I'm very grateful to have always been connected to people that can aid me in getting out of the city, and my partner and I do a fair bit of travelling around Ontario. With each visit to Aspdin, the intensity of the discomfort or heaviness of the Earth feels less and less, so this is how I know I am healing. Always this gets me thinking about our understanding of life, of our humanness, in connection to the land. Our place with the land is what fosters our growth, how we heal with and from the land is entirely dependent on our environments, and each environment is completely unique. Not all rocks of the same mineral compounds have the same energy, not all plants of the same species have the same effect, because of their unique place. I also think about how we see ourselves in relationship to the land, and how often do we become consumed by our own monumental creations in the city? It may not be as apparent until you go to a place where the roads are old, and houses are few and far between, and the cedar and sumac you taste and smell in the hills are far different and richer than the ones growing a few hours south.

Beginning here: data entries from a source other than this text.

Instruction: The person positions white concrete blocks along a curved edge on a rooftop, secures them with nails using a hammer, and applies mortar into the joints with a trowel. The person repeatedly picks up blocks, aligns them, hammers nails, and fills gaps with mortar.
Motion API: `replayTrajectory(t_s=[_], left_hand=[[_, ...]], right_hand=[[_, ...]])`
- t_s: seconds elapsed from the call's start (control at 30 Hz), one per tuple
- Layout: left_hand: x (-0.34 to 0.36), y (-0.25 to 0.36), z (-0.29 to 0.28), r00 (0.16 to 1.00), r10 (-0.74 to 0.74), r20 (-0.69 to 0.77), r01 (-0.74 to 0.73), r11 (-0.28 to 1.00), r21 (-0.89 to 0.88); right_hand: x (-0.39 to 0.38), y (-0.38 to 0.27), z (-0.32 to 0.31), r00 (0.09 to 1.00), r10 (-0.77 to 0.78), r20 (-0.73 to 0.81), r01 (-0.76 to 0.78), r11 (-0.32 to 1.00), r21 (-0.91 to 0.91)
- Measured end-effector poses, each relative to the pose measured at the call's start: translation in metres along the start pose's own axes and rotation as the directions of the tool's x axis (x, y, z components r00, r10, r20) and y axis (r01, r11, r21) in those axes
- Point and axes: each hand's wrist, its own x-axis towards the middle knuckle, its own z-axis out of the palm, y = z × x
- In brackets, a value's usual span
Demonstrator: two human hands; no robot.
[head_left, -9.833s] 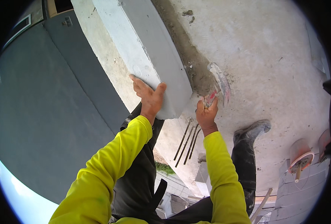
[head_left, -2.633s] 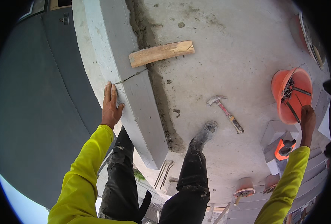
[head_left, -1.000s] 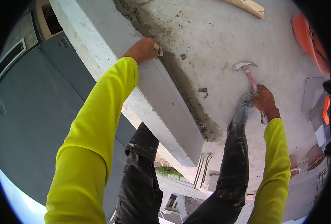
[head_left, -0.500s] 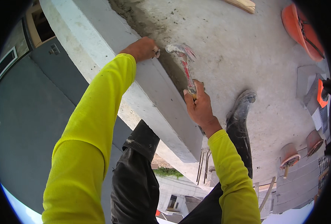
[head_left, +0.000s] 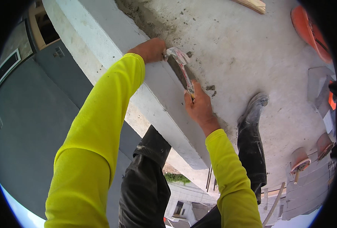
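My right hand (head_left: 201,109) is wrapped round the handle of a claw hammer (head_left: 183,68) with a worn, whitish-red head and shaft. The hammer head is right at the fingertips of my left hand (head_left: 150,50), against the inner face of a low grey concrete wall (head_left: 159,98). The fingers of my left hand are pinched together over the wall's edge. What they hold is too small and too covered by the hammer head to name.
A concrete floor (head_left: 229,45) with crumbs of mortar runs along the wall. My boot (head_left: 255,110) stands on it. To the right are an orange hard hat (head_left: 309,32), grey blocks (head_left: 317,83) and buckets (head_left: 300,159). A wooden board (head_left: 252,5) lies at the top. Beyond the wall is a drop.
My right hand has swung the hammer head leftward, up to my left fingertips. My left hand stays pinched at the wall's edge. The whole view has shifted slightly.
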Motion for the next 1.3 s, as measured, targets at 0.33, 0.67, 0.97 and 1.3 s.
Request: replayTrajectory(t_s=[0.33,0.67,0.97,1.3], left_hand=[[0.003,-0.007,0.007,0.995,0.075,-0.061,-0.074,0.997,0.018],[0.002,-0.006,0.002,0.997,0.081,-0.005,-0.080,0.994,0.075],[0.002,-0.014,0.009,0.969,0.216,-0.117,-0.198,0.969,0.147],[-0.040,0.011,-0.005,0.819,0.136,-0.558,-0.259,0.955,-0.147]], right_hand=[[0.002,0.008,-0.005,0.996,0.002,0.090,-0.004,1.000,0.023],[-0.002,0.014,0.000,0.998,-0.046,0.044,0.041,0.994,0.104],[0.004,0.022,0.002,0.994,-0.110,0.019,0.108,0.990,0.092],[-0.004,0.017,-0.020,0.998,-0.044,0.043,0.040,0.995,0.086]])
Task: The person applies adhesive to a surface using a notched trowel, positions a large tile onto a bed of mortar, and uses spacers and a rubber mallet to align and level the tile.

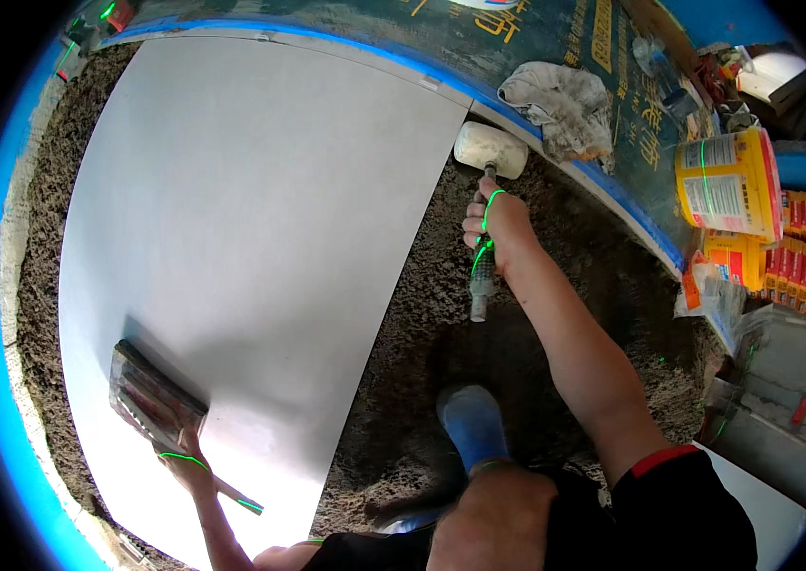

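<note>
Right hand [500,228]: grip closed round the handle of a rubber mallet [489,149], fingers wrapped at mid-handle; forearm comes in from the lower right.
Mallet: pale, worn head pointing up-frame, just beside the right edge of the tile, near its top right corner; whether head and tile edge touch cannot be told. Dark handle runs down through the fist, its end sticking out below.
Left hand [186,463]: on the lower left part of the tile, grip closed on the handle end of a flat dark tool [151,400]; how tightly the fingers close cannot be told.
Flat tool: broad dark blade lying on the tile surface, tilted up-left from the hand, casting a shadow.
Tile [251,247]: large, pale grey, smooth, lying flat on the mortar bed, filling the left half of the view.
Mortar bed [403,324]: coarse, dark, granular; bare to the right of the tile and along its left edge.
Foot [471,423]: blue shoe on the mortar, between the two arms, near the tile's right edge.
Surroundings: crumpled grey rag [560,105] on blue sheeting above the mallet; yellow bucket [728,183] at right, well apart from the hands, with stacked orange packets [803,252] below it.
Laser: thin green line crosses both hands.
</note>
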The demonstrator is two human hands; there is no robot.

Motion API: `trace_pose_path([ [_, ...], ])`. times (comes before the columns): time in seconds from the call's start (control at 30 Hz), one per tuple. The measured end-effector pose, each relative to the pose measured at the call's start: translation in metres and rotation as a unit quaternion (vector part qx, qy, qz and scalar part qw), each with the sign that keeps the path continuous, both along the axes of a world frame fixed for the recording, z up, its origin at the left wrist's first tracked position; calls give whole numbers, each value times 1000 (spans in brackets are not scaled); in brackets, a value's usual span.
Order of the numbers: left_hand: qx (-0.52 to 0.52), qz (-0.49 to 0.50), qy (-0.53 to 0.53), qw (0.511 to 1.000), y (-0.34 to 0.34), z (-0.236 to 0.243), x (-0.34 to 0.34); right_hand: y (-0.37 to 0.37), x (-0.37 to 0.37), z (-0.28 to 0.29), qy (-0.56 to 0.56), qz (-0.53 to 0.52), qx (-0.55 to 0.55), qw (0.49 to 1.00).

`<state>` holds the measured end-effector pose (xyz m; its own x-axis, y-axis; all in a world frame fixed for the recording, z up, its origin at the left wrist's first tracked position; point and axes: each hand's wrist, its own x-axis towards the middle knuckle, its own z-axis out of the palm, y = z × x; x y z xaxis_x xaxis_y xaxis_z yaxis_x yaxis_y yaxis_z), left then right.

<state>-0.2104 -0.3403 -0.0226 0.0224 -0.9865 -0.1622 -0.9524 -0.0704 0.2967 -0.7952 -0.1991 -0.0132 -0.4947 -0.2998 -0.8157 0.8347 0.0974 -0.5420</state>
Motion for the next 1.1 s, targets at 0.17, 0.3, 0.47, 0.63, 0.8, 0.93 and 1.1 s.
trace_pose_path([
  [0.17,18,20,22,999,2,16,-24,-15,16,15,25,-25,37,999],
  [0.3,17,7,3,1000,0,12,-17,-13,1,8,-16,-28,1,999],
  [0.47,27,24,-18,999,3,22,-34,-15,11,8,0,-10,14,1000],
  [0.63,1,26,-7,1000,1,11,-17,-11,5,9,-14,-24,7,1000],
  [0.8,-1,-10,-16,1000,-2,8,-5,-4,-3,-1,-39,-20,-40,998],
  [0.93,10,3,-22,1000,-2,4,-9,2,-2,-10,-65,-20,-118,991],
  [1.1,6,-8,-45,999,-4,5,-3,15,-1,9,33,27,-13,999],
])
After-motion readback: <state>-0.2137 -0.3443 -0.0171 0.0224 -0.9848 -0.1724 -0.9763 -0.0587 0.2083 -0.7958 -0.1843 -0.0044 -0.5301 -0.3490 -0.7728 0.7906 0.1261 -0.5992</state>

One night during ceremony in April, I was the last to re-enter the sweat lodge to take my position in the North. the energy of spring was still fresh, being a little further north from Toronto, the warming of the earth and the growth of plants was slightly delayed and so we were directly in relationship to the tenderness of the first sprouts beneath our feet. They were like the younger siblings of the old trees whose presence knew nothing of shyness. All around were seedlings of mosses, ferns, and trout lilies, with patches of exposed hard ground. My bare feet massaging the soil were aching from the cold, sending pain up my legs and uncontrollable shivers. Eventually I felt a subtle tug at my energy, something telling me to look down, and as I sent my attention to the earth below me, I could literally feel the ground warm up, just enough to keep my feet warm, and then the shivers stopped. I was astonished at this response from the Earth Mother herself, a response to a prayer to keep warm, that I didn’t even know I was making. And I knew, what would happen afterwards, that once I moved from the spot I would feel the cold ground again, because it was the ground that was warming me, not some physical response in my body. And so, after everyone entered the lodge, and when it was my turn to go, the walk back was cold, but I was grateful for this because this was to know that the Earth truly is alive, and she is generous.